Four days in Venice over half term, lots of water [some falling from the sky], lots of art: all the way from Bellinis’s altar piece in the church of San Zaccaria to the pavilions of the Biennale. In all of this there were two standouts: Christian Boltanski’s installation, Chance, in the French pavilion, and – most exciting of all – Mike Nelson’s I, Imposter, in which, sponsored by the British Council, he fills the entire British pavilion with another building – a 17th century inn that has been constructed within one originally built in the late 19th century.
Nelson has taken as his starting point an installation he made in Istanbul– a split-level darkroom filled with photographic images of the surrounding architecture, which was housed inside an old inn originally used by trading caravans crossing the desert – a caravanserai – and has here created not just the darkroom, but much of the actual inn, reproduced from photographs and from memory.
We are allowed into the house in small numbers, then left free to walk where we will, where the construction allows us. The rooms are small and mostly dark and seem to have fallen into disuse, and you move between them with caution, aware of shapes and shadows in corners, wary of flights of stairs that lead nowhere, doors that fail to open, doors that do. It is like exploring a house in a dream and within a comparatively short time another reality begins to take over. Step through this archway and you are outside in a courtyard, but inside all the same.

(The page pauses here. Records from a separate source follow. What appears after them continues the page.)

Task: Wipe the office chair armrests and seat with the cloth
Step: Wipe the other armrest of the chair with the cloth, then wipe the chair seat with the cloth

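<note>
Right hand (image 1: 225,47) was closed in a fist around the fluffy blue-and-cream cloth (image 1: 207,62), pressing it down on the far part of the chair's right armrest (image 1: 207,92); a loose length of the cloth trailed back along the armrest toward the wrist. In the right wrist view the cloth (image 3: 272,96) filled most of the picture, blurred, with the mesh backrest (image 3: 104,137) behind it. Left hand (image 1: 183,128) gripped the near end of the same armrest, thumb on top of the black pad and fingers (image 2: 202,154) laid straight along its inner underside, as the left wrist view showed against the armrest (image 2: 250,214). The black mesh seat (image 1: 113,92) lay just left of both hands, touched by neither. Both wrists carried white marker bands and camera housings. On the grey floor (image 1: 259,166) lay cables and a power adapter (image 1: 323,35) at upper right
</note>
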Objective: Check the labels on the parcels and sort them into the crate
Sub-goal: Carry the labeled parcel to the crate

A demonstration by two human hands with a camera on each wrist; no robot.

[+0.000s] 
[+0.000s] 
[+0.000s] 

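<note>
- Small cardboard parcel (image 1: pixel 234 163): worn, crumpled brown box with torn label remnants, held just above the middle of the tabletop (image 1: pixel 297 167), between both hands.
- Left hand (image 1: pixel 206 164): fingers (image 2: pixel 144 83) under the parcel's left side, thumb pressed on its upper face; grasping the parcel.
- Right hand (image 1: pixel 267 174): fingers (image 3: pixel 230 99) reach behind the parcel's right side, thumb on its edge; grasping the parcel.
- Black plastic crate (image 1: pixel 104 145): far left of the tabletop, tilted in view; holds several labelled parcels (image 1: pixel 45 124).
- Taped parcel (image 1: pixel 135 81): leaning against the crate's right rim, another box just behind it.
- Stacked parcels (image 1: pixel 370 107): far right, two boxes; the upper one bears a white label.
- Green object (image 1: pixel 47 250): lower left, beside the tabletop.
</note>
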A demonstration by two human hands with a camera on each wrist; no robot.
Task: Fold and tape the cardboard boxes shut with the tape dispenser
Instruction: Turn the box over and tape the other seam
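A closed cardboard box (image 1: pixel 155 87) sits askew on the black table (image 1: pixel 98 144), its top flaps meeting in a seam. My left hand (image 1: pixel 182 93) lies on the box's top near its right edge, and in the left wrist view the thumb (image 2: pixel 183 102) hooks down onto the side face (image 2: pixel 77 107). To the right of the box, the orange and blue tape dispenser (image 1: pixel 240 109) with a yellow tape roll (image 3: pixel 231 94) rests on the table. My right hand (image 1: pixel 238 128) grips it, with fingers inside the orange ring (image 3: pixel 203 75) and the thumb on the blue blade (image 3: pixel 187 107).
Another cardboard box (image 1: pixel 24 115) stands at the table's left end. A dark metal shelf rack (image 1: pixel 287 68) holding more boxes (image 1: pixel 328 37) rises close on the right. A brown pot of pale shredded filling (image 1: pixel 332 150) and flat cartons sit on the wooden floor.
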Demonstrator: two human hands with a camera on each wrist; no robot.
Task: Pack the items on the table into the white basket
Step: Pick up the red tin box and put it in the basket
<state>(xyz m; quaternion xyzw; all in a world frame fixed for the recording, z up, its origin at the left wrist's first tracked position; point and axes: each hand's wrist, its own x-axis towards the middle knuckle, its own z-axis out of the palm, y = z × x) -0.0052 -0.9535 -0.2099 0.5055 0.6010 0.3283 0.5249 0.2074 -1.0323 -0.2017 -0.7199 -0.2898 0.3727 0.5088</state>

What Nelson is working on, I think, working with, are traces of memory: his own and those of centuries: two pieces 0f art that he created for major exhibitions in two different cities, cities that were once at the opposite poles of a trading route between east and west. We take on board some of that as we walk round, some only later. What is undoubtedly effective is the way Nelson has created somewhere to which we can bring our own feelings and fears of abandonment and desolation, our own memories of long-forgotten rooms, deserted buildings, other lives, some of them our own.